Other Roman copies in marble have been recovered, and torsos that were already known in the 17th century but that had been wrongly restored and completed, have since been identified as further repetitions after Myron's model. For one such example, in the early 18th century Pierre-Étienne Monnot restored a torso that is now recognized as an example of Myron's Discobolus as a Wounded Gladiator who supports himself on his arm as he sinks to the ground; the completed sculpture was donated before 1734 by Pope Clement XII to the Capitoline Museums, where it remains.[6]

Yet another copy was discovered in 1906 in the ruins of a Roman villa at Tor Paterno in the former royal estate of Castel Porziano, now also conserved in the Museo Nazionale Romano.[7]

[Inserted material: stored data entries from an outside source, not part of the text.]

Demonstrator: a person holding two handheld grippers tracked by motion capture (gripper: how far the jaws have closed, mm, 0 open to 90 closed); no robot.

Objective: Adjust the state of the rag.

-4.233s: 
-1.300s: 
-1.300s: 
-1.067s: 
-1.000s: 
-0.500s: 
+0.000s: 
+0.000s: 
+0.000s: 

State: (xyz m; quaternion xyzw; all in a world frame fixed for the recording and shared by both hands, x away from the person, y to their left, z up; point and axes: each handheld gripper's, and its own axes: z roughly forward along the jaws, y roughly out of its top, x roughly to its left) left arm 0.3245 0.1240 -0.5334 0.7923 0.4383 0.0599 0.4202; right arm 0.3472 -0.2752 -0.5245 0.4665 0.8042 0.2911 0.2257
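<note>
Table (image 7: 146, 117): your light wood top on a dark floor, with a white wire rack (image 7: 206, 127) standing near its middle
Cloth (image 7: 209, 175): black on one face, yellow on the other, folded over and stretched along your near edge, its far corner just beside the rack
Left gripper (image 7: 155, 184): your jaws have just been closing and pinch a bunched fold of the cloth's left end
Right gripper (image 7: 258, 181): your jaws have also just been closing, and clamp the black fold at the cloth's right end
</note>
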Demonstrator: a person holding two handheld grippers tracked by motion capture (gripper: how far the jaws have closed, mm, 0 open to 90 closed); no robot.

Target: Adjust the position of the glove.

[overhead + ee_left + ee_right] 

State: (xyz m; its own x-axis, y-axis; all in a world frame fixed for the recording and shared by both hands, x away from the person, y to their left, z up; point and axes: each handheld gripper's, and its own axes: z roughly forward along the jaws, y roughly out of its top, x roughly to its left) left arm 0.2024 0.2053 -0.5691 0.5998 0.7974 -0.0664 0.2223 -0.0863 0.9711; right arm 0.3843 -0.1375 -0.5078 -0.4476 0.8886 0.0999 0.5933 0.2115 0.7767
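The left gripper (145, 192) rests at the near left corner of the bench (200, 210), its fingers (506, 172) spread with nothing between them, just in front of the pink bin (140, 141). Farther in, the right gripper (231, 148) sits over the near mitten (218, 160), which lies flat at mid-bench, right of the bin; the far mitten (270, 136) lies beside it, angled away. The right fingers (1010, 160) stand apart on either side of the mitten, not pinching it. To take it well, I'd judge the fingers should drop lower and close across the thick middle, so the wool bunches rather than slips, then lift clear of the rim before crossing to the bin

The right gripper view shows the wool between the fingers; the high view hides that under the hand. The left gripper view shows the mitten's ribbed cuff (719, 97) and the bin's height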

In the 19th century plaster copies of the Discobolos could be found in many large academic collections, now mostly dispersed.

Notes and references

  1. Woodford, Susan. (1982) The Art of Greece and Rome. Cambridge: Cambridge University Press, p. 16. ISBN 0521298733
  2. 1 2 Clark, Kenneth. (2010) The Nude: A study in ideal form. New edition. London: The Folio Society, pp. 134–135.
  3. An explanation for his inefficient discus throwing could be that the ancient Olympic sportsmen had a set rotation of three quarters before the discus was thrown. This rotation could well have been a deliberate handicap to make the sport more difficult.
  4. The Lucian reference and Quintillian, ii.13.xviii-x, are noted by Haskell & Penny 1981, p. 200.
  5. Tony Kitto, "The celebrated connoisseur: Charles Townley, 1737-1805" Minerva Magazine May/June 2005, in connection with a British Museum exhibition celebrating the bicentennial of the Townley purchase.
  6. Haskell, Francis & Penny, Nicholas (1981), Taste and the Antique: the Lure of Classical Sculpture 1500-1900, New Haven: Yale University Press, pp. 200 & 227., ISBN 0-300-02641-2
  7. Kenneth Clark illustrated it in the 1956 edition of The Nude, fig. 130, p.241, as "after Myron".